Matière, impression, couleurs, finitions : ce que l’on peut réellement regarder avant de choisir un carré de soie.
Il suffit parfois de retourner une étiquette.
100 % soie.
L’indication paraît rassurante. Elle ne raconte pourtant qu’une partie de l’histoire.
Car deux carrés composés de la même fibre peuvent offrir une expérience très différente. Le tissage intervient. Le poids de la matière aussi. Puis viennent l’impression, la façon dont les couleurs pénètrent la soie, la précision de la coupe et, enfin, la confection des bords.
Chez Maison Devienne, nous l’avons appris au fil des essais.

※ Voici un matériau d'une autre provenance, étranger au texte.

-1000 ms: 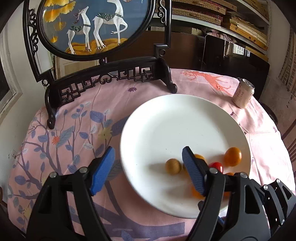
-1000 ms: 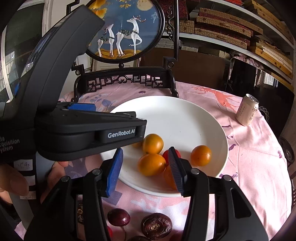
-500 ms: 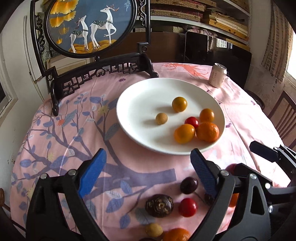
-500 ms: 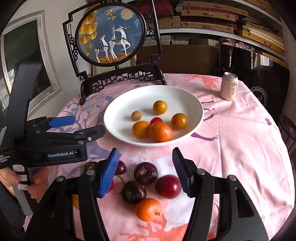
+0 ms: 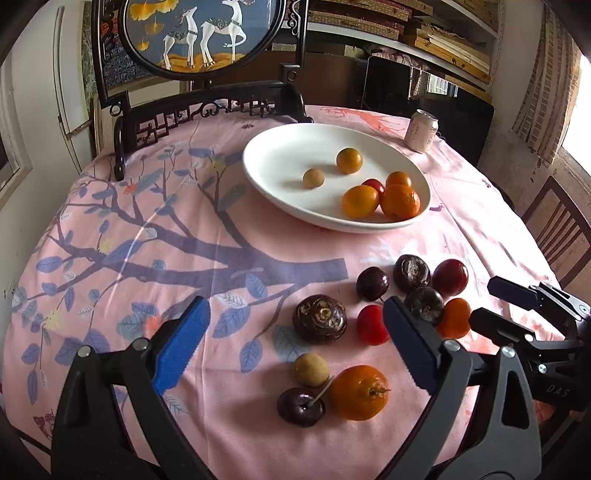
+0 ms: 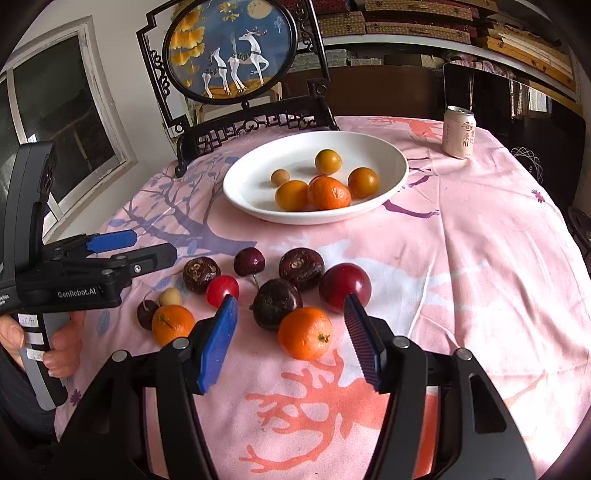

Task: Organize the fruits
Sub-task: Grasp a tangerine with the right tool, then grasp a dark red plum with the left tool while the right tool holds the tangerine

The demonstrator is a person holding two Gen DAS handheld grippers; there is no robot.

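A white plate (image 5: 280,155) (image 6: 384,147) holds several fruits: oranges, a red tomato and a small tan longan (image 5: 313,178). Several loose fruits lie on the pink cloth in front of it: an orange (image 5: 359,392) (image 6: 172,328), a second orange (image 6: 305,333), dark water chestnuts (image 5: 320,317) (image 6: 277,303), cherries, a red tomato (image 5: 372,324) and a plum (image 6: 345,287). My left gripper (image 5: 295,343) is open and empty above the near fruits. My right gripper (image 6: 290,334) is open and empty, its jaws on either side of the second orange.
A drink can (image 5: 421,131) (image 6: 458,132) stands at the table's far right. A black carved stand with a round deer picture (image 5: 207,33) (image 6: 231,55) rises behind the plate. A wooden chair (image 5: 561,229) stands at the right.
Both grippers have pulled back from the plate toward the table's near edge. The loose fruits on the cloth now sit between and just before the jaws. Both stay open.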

Lorsque nous avons commencé à chercher comment transposer les peintures de Louis Devienne sur la soie, notre première préoccupation n’était pas de fabriquer un foulard. Elle était beaucoup plus simple à formuler et beaucoup plus difficile à résoudre : comment préserver sur une matière textile ce que Louis avait peint sur une toile ?
Cette recherche nous a progressivement appris à regarder un carré autrement.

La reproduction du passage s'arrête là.